## [WHAT YOU NEED TO DO]
Repeat all entries word for word; skip images.

## [GIVEN RECORDS]
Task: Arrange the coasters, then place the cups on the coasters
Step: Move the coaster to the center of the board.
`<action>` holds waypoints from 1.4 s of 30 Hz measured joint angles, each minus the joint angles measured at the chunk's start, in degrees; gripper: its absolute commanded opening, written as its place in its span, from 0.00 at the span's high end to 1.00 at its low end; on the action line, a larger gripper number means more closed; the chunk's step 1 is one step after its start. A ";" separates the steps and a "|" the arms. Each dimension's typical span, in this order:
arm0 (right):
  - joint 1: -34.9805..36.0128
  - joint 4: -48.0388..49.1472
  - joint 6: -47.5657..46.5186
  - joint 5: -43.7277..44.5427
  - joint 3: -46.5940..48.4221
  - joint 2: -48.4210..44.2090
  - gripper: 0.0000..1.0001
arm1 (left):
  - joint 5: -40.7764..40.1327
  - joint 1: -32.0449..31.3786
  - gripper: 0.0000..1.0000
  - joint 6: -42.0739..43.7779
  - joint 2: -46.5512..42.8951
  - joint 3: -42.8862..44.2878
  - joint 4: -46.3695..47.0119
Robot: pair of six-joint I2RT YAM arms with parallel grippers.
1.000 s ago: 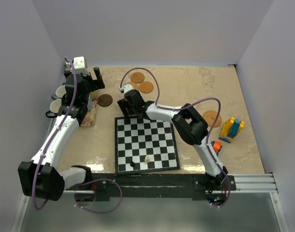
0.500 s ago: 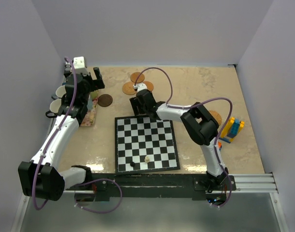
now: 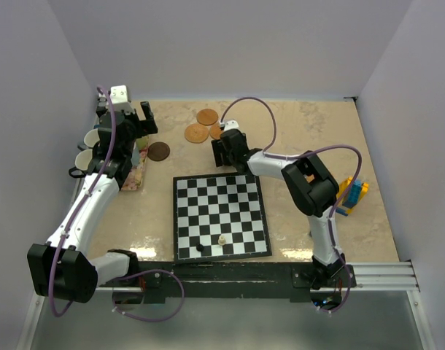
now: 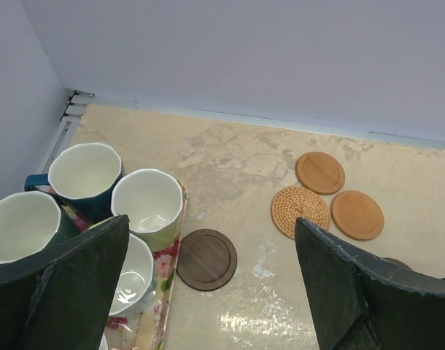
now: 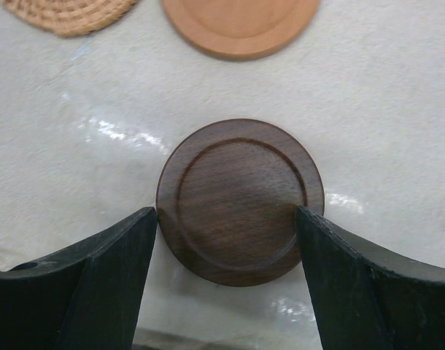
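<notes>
Right arm [image 3: 273, 165] reaches past the chessboard [image 3: 221, 216] to tan coasters [image 3: 197, 133], upper centre; a dark coaster [image 3: 159, 151] lies left, beside what appear to be cups [image 3: 90, 138].

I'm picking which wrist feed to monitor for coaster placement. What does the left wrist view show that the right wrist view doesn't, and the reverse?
Only the left wrist view: the cups clustered at the floral mat, a dark coaster beside that mat, and the far tan coaster. Only the right wrist view: a close look at a second dark coaster flanked by the right gripper; contact is unclear. Both: the woven coaster and the near tan coaster.
</notes>
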 measured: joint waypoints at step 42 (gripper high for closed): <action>-3.15 -0.96 -1.14 4.52 8.35 6.10 0.19 | 0.04 0.00 0.00 -0.42 0.02 0.00 0.00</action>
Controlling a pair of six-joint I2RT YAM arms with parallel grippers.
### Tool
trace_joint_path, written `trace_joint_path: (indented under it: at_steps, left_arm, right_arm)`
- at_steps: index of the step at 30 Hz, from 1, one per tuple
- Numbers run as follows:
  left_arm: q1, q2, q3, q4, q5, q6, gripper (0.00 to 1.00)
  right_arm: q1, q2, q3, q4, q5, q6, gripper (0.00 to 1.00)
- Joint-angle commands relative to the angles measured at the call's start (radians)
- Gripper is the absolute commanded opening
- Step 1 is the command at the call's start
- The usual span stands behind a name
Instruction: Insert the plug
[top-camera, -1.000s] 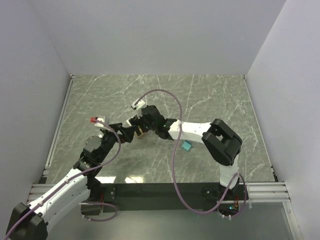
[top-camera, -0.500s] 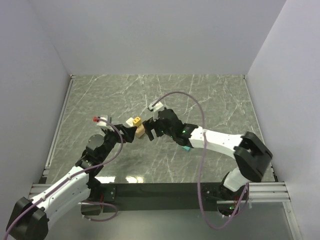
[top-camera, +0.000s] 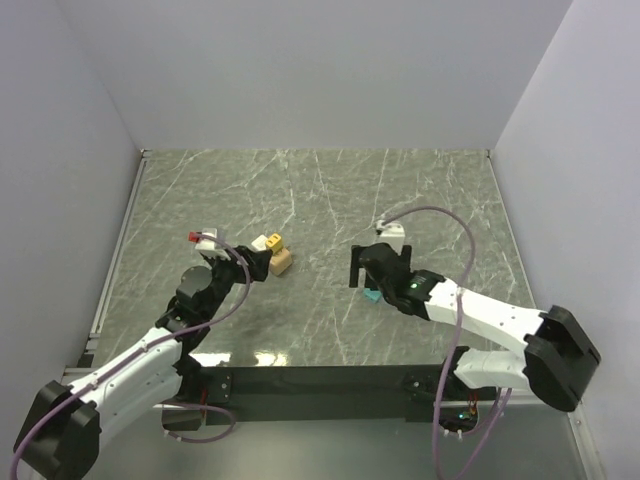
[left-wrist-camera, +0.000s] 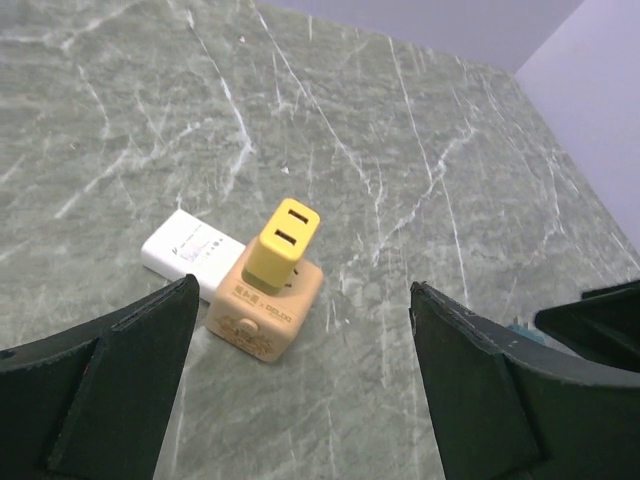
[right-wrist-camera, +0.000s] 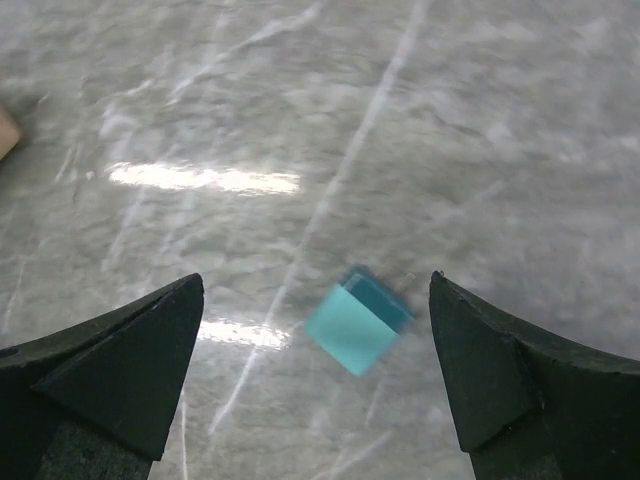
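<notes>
Plug (left-wrist-camera: 283, 243): yellow, standing out of the top face of the tan socket block (left-wrist-camera: 265, 312). No prongs show between the two bodies, so I judge it seated. Insertion looks done. What is left, at most, is a check of seating depth and clearing the arms.

Table (top-camera: 400, 190): grey-green marble top between white walls. The socket block sits left of centre.

Left arm (top-camera: 130, 365): reaches from the near-left corner toward the block. Right arm (top-camera: 490, 315): lies low across the near-right part of the table, well apart from the block.

Left gripper (top-camera: 252, 265): fingers spread wide and empty. In the left wrist view the block and plug sit between and beyond the two pads, touching neither. Nothing is held.

Right gripper (right-wrist-camera: 315, 285): fingers also spread with nothing between them. It hangs over bare table near the teal cube.

White block (left-wrist-camera: 188, 249): flat, with a printed label, lying against the far-left side of the socket block. Whether it is touching or just beside, I cannot tell.

Teal cube (right-wrist-camera: 352, 325): small and loose, alone under the right gripper. It plays no visible part in the task. The picture there is blurred.

Obstructions: none on the plug itself. The risk I see is the left fingers standing close on either side of the block. A careless retreat could knock it or the white block. The purple cable (top-camera: 215, 310) looped by the left wrist hangs near the same spot.
</notes>
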Motion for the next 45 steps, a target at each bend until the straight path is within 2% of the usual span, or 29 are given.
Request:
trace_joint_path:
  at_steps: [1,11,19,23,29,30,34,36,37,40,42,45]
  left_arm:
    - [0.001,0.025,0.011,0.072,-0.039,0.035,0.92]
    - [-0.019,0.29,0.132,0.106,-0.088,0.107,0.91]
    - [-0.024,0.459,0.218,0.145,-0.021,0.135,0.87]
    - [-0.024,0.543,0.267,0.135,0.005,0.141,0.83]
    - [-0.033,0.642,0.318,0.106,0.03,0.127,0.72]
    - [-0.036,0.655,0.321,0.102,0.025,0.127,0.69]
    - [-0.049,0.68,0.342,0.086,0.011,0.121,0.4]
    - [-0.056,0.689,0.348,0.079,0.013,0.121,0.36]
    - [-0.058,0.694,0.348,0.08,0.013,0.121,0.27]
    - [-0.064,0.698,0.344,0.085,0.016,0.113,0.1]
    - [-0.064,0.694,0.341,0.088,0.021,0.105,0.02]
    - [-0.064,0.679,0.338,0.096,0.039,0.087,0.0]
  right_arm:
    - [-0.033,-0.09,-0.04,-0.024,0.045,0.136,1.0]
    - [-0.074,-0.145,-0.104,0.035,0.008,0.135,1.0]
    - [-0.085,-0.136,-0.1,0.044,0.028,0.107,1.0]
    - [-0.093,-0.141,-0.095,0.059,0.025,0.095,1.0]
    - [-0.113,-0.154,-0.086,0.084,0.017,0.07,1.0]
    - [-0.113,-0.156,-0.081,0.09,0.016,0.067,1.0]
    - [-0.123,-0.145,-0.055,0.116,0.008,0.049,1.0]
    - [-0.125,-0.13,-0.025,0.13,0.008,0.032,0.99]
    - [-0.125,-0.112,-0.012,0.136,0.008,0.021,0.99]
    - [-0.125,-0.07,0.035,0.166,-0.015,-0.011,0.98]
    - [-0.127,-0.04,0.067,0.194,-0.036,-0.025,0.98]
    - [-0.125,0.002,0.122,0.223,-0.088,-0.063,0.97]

## [RESULT]
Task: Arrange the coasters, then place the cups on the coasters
Step: Move the coaster to the center of the board.
`<action>` holds waypoints from 1.4 s of 30 Hz measured joint angles, each minus the joint angles measured at the chunk's start, in degrees; gripper: its absolute commanded opening, written as its place in its span, from 0.00 at the span's high end to 1.00 at its low end; on the action line, a larger gripper number means more closed; the chunk's step 1 is one step after its start. A ";" separates the steps and a "|" the arms. Each dimension's typical span, in this order:
arm0 (right):
  - joint 1: -34.9805..36.0128
  - joint 4: -48.0388..49.1472
  - joint 6: -47.5657..46.5186
  - joint 5: -43.7277..44.5427
  - joint 3: -46.5940..48.4221
  - joint 2: -48.4210..44.2090
  - gripper: 0.0000..1.0001
arm1 (left):
  - joint 5: -40.7764..40.1327
  - joint 1: -32.0449..31.3786
  - gripper: 0.0000..1.0000
  - joint 6: -42.0739..43.7779
  - joint 2: -46.5512..42.8951
  - joint 3: -42.8862..44.2878
  - joint 4: -46.3695..47.0119
Robot: pair of six-joint I2RT YAM arms with parallel grippers.
1.000 s ago: 
0.500 s ago: 
now: 
now: 
now: 
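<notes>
Right arm [image 3: 273, 165] reaches past the chessboard [image 3: 221, 216] to tan coasters [image 3: 197, 133], upper centre; a dark coaster [image 3: 159, 151] lies left, beside what appear to be cups [image 3: 90, 138].

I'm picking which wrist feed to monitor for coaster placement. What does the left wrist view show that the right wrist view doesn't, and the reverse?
Only the left wrist view: the cups clustered at the floral mat, a dark coaster beside that mat, and the far tan coaster. Only the right wrist view: a close look at a second dark coaster flanked by the right gripper; contact is unclear. Both: the woven coaster and the near tan coaster.
</notes>
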 measured: joint waypoints at step 42 (gripper high for closed): <action>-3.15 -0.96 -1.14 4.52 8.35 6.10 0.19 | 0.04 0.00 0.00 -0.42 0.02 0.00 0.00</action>
Controlling a pair of six-joint I2RT YAM arms with parallel grippers.
### Tool
trace_joint_path, written `trace_joint_path: (indented under it: at_steps, left_arm, right_arm)`
- at_steps: index of the step at 30 Hz, from 1, one per tuple
- Numbers run as follows:
  left_arm: q1, q2, q3, q4, q5, q6, gripper (0.00 to 1.00)
  right_arm: q1, q2, q3, q4, q5, q6, gripper (0.00 to 1.00)
- Joint-angle commands relative to the angles measured at the call's start (radians)
- Gripper is the absolute commanded opening
- Step 1 is the command at the call's start
- The usual span stands behind a name
Instruction: Insert the plug
[top-camera, -1.000s] 
[top-camera, -0.500s] 
[top-camera, +0.000s] 
[left-wrist-camera, +0.000s] 
[right-wrist-camera, +0.000s] 
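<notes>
Plug (left-wrist-camera: 283, 243): yellow, standing out of the top face of the tan socket block (left-wrist-camera: 265, 312). No prongs show between the two bodies, so I judge it seated. Insertion looks done. What is left, at most, is a check of seating depth and clearing the arms.

Table (top-camera: 400, 190): grey-green marble top between white walls. The socket block sits left of centre.

Left arm (top-camera: 130, 365): reaches from the near-left corner toward the block. Right arm (top-camera: 490, 315): lies low across the near-right part of the table, well apart from the block.

Left gripper (top-camera: 252, 265): fingers spread wide and empty. In the left wrist view the block and plug sit between and beyond the two pads, touching neither. Nothing is held.

Right gripper (right-wrist-camera: 315, 285): fingers also spread with nothing between them. It hangs over bare table near the teal cube.

White block (left-wrist-camera: 188, 249): flat, with a printed label, lying against the far-left side of the socket block. Whether it is touching or just beside, I cannot tell.

Teal cube (right-wrist-camera: 352, 325): small and loose, alone under the right gripper. It plays no visible part in the task. The picture there is blurred.

Obstructions: none on the plug itself. The risk I see is the left fingers standing close on either side of the block. A careless retreat could knock it or the white block. The purple cable (top-camera: 215, 310) looped by the left wrist hangs near the same spot.
</notes>
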Motion for the next 45 steps, a target at each bend until the straight path is within 2% of the usual span, or 29 are given.
Request:
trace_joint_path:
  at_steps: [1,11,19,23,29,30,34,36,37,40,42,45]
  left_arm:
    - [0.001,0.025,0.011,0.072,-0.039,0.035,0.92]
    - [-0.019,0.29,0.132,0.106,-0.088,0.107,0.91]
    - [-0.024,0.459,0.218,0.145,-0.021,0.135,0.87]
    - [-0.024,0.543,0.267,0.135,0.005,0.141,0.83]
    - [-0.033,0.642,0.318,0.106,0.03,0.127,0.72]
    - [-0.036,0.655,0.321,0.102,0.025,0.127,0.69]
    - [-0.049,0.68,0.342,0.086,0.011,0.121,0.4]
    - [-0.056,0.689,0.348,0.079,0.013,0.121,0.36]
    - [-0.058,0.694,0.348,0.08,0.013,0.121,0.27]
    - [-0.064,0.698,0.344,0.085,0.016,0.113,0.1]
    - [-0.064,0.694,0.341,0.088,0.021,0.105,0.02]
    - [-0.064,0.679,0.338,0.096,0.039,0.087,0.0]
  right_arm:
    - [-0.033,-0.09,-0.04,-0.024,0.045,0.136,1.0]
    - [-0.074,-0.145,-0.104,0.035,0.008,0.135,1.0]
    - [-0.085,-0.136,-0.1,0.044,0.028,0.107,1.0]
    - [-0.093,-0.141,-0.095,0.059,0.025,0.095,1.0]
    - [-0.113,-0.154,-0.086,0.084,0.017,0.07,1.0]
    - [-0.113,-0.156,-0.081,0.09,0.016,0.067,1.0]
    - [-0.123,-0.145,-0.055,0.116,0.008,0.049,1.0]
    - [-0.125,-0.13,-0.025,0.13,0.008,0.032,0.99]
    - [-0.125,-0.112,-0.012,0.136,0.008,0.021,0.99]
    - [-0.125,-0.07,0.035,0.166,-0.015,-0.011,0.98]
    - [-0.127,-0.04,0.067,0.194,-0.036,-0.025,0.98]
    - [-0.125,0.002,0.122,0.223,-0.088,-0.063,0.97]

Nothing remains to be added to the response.